Towards Autonomous Micromobility through Scalable Urban Simulation¶

Conference: CVPR 2025 (Highlight)
arXiv: 2505.00690
Code: None (project page is offline)
Area: Autonomous Driving / Embodied AI
Keywords: Micromobility, Urban Simulation, Robot Learning, Embodied Agents, Benchmark

TL;DR¶

This paper proposes URBAN-SIM (a high-performance urban robot learning simulation platform) and URBAN-BENCH (a benchmark with 8 micromobility tasks). By incorporating three core modules—hierarchical urban scene generation, interactive dynamics generation, and asynchronous scene sampling—the framework enables training and evaluation of embodied agents in large-scale, diverse urban environments, serving as a systematic simulation solution for driving autonomous micromobility forward.

Background & Motivation¶

Background: Micromobility refers to the transportation mode using lightweight mobile devices (such as delivery robots, electric wheelchairs, and electric scooters) in urban public spaces. Currently, most micromobility devices rely on manual operation (either on-site or teleoperation).
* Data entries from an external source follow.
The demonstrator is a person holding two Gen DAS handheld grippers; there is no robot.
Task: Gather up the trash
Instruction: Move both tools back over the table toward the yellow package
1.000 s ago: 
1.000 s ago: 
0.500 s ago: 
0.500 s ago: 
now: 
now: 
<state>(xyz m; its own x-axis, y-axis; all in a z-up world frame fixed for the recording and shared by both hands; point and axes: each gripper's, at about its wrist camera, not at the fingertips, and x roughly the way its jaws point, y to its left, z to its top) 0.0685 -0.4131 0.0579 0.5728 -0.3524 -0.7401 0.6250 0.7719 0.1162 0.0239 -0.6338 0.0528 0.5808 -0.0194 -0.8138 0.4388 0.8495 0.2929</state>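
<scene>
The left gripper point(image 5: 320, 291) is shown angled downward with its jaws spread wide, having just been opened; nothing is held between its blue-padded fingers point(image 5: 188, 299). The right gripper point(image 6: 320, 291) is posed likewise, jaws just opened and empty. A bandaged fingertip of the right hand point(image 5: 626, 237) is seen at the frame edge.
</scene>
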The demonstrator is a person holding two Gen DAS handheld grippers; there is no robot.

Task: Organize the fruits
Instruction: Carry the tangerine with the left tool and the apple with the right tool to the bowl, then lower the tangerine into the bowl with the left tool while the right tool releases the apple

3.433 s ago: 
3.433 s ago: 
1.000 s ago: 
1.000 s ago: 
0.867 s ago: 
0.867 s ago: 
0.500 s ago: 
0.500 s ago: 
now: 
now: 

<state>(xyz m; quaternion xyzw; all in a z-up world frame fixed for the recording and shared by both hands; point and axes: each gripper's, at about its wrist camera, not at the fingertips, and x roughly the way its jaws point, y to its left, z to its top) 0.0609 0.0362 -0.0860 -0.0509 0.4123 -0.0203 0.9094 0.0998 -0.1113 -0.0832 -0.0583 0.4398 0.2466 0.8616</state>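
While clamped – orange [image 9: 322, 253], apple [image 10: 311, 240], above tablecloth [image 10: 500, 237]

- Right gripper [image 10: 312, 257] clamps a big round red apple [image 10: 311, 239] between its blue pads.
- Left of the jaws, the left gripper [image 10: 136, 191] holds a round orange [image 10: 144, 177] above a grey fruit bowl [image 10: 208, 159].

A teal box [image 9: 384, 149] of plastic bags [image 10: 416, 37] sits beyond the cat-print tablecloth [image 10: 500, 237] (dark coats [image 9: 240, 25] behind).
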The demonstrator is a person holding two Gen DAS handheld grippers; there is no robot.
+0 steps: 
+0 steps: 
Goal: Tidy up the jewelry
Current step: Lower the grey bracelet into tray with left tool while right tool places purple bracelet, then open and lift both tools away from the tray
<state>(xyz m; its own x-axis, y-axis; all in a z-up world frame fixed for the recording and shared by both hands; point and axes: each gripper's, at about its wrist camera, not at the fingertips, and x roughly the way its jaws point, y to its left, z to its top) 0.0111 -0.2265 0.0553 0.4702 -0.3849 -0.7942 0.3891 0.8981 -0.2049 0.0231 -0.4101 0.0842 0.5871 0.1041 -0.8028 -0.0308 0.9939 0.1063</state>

As deployment scales up across cities, manual control faces safety hazards and efficiency bottlenecks.

Limitations of Prior Work: (1) Lack of simulation platforms designed specifically for micromobility—existing autonomous driving simulators (such as CARLA, nuPlan) cater to vehicular scenarios where road structures, traffic rules, and sensor configurations do not match micromobility devices; (2) Insufficient coverage of scene diversity in urban pedestrian zones—simulating unstructured environments like sidewalks, plazas, and parks is far more difficult than structured roads; (3) Lack of unified task definitions and evaluation standards for micromobility.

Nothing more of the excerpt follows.